§ Problem statement
Find every line in the records that holds the string "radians". Copy each one.

§ Entries provided
--------------------
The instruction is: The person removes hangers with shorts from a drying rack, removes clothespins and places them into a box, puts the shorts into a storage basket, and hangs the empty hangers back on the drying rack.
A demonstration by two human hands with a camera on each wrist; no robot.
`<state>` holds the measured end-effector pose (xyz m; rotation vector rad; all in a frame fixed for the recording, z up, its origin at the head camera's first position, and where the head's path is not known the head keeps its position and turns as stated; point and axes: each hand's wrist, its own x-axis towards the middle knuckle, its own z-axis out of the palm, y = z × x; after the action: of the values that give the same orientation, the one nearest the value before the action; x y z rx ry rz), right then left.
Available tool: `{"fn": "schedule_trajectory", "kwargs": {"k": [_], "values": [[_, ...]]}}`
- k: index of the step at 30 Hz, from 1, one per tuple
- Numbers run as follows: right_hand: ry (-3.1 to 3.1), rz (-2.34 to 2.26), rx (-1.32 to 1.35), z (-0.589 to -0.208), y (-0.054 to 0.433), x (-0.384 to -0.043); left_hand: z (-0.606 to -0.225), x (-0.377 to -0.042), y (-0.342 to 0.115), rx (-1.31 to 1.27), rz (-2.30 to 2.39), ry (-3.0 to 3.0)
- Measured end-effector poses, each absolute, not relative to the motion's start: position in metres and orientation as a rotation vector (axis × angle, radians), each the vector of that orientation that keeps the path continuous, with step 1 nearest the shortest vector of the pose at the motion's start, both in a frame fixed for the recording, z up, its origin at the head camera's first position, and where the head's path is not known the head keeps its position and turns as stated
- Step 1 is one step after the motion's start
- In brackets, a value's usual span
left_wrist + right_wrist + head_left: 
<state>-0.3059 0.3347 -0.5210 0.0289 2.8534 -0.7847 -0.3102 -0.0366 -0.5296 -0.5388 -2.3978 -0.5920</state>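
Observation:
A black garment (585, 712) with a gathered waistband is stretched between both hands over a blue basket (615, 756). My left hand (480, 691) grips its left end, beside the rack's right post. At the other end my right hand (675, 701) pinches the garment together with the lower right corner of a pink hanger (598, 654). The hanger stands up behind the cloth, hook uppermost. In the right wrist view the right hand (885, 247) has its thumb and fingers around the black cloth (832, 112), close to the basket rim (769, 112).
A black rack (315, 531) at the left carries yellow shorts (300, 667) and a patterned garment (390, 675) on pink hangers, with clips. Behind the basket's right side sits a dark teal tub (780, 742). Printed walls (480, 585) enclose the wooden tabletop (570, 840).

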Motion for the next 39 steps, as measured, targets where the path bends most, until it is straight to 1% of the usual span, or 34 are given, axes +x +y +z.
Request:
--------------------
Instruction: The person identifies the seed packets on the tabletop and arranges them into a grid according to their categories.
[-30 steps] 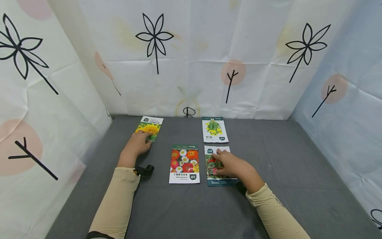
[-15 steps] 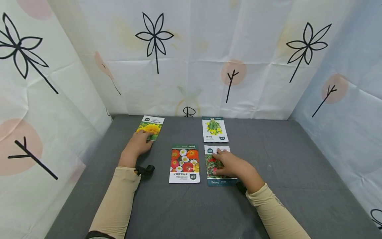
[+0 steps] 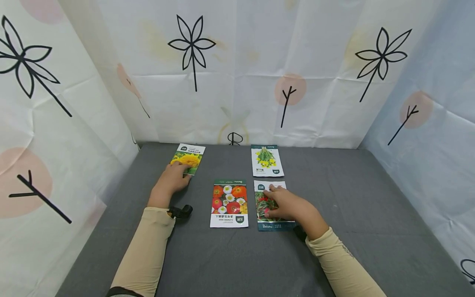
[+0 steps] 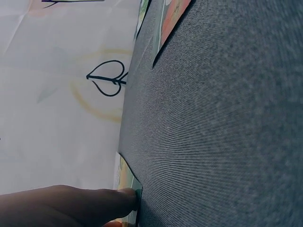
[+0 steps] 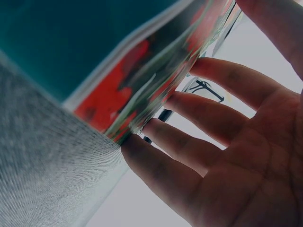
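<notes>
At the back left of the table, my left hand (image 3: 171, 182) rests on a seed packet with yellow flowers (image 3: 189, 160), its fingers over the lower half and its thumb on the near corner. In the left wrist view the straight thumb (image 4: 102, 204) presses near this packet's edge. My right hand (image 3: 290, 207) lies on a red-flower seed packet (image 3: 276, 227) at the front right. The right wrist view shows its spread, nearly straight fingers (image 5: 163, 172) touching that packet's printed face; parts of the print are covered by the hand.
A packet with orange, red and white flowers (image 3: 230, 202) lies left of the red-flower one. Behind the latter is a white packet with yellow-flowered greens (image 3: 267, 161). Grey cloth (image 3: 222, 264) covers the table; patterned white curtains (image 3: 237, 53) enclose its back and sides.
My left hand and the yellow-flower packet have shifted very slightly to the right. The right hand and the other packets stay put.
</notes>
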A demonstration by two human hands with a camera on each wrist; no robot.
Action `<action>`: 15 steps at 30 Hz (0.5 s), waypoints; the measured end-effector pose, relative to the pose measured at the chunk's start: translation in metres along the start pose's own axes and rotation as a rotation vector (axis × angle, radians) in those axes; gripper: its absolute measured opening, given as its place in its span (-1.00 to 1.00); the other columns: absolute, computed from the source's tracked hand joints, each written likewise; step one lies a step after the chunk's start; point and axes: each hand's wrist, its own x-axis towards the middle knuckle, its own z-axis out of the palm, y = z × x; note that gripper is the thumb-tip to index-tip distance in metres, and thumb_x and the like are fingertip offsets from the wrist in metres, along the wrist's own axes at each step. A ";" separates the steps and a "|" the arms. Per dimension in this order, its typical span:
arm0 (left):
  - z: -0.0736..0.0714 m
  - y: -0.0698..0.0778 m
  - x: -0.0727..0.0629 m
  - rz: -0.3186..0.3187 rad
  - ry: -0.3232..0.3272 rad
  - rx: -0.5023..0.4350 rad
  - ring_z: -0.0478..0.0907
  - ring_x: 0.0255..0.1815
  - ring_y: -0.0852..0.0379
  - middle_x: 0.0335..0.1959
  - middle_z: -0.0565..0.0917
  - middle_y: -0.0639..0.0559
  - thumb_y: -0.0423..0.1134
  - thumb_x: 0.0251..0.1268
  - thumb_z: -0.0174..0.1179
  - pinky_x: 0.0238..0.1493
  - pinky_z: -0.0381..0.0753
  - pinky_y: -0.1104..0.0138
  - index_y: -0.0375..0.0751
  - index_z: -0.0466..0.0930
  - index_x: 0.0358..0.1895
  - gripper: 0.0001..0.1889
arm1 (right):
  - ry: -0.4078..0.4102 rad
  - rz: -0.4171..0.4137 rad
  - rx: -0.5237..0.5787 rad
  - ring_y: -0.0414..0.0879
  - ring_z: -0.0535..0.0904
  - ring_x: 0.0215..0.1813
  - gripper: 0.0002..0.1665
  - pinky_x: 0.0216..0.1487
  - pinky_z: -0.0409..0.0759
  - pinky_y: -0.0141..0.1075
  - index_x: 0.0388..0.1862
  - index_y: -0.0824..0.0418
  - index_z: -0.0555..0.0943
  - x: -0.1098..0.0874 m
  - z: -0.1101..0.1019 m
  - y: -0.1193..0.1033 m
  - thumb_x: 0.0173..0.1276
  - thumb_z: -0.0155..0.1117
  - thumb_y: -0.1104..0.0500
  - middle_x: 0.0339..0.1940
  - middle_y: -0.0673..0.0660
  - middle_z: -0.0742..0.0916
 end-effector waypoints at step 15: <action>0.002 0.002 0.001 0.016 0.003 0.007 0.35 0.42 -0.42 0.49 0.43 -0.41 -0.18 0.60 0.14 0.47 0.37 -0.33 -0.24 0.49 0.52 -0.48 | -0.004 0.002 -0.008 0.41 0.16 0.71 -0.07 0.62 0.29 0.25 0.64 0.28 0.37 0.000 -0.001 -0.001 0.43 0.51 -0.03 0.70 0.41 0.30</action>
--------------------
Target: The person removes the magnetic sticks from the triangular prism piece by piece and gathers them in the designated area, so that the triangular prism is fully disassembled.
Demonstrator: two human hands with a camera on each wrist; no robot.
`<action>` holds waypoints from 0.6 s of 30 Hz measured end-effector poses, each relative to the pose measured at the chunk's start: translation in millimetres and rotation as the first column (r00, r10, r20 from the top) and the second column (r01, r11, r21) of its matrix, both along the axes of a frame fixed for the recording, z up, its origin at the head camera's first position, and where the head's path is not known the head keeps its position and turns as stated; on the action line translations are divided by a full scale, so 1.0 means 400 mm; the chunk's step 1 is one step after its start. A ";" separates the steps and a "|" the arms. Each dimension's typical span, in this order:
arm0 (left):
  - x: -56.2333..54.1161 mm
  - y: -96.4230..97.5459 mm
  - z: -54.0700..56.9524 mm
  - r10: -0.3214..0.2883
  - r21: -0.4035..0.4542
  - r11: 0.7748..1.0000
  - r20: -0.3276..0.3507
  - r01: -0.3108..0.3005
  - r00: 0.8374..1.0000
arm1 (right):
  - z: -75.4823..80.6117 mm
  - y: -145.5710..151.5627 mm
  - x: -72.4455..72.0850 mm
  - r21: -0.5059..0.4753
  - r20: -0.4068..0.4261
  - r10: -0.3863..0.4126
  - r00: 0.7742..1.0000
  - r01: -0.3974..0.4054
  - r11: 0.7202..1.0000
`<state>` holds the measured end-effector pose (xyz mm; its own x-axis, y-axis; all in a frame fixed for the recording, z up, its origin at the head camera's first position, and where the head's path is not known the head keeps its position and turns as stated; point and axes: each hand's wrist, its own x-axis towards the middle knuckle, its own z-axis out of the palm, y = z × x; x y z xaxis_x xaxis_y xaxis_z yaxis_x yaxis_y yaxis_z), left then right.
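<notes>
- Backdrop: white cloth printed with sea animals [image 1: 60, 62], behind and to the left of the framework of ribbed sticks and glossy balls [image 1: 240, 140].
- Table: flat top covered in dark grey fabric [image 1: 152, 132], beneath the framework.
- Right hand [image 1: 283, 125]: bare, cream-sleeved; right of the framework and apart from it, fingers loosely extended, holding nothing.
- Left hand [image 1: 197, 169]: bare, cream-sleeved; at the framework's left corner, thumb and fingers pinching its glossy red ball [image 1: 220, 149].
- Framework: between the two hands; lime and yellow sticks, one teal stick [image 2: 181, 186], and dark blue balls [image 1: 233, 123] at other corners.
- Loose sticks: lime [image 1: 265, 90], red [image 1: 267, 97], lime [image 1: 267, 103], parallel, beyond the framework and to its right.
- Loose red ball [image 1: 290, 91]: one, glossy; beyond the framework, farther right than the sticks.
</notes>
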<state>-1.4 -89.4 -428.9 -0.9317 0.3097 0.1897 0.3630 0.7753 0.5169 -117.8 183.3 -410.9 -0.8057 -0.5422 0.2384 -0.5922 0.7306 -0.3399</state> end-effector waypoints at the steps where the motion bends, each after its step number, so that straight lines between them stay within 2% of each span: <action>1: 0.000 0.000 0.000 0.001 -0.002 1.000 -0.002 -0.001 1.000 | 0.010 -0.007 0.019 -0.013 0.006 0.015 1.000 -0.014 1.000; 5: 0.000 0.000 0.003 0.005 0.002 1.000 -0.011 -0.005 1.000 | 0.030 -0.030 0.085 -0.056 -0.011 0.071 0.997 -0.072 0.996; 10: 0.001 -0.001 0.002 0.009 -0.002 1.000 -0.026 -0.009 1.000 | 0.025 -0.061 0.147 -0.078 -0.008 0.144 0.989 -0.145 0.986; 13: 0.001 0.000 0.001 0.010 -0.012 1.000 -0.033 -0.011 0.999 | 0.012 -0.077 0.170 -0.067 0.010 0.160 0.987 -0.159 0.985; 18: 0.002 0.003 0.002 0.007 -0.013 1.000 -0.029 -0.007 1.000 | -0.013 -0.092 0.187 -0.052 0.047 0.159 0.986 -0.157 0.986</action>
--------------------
§ Answer space
- Measured end-effector poses, each absolute, not relative to the motion's start: position in metres and orientation as a rotation vector (axis × angle, radians), each the vector of that orientation that keeps the path continuous, with step 1 nearest the shortest vector of the pose at the motion's start, both in a frame fixed for the recording, z up, its origin at the head camera's first position, and where the head's path is not known the head keeps its position and turns as stated
Action `<action>`: 15 steps at 30 Hz (0.5 s), waypoints; the measured end-effector pose, relative to the pose measured at the chunk's start: translation in metres along the start pose's own axes and rotation as a rotation vector (axis × angle, radians) in those axes; gripper: its absolute measured opening, given as its place in its span (-1.00 to 1.00); the other columns: absolute, computed from the source's tracked hand joints, each written likewise; step one lies a step after the chunk's start; point and axes: each hand's wrist, its own x-axis towards the middle knuckle, its own z-axis out of the palm, y = z × x; note that gripper is the thumb-tip to index-tip distance in metres, and thumb_x and the like are fingertip offsets from the wrist in metres, along the wrist's own axes at each step. A ";" separates the steps and a "|" the arms. Per dimension in this order, its typical span:

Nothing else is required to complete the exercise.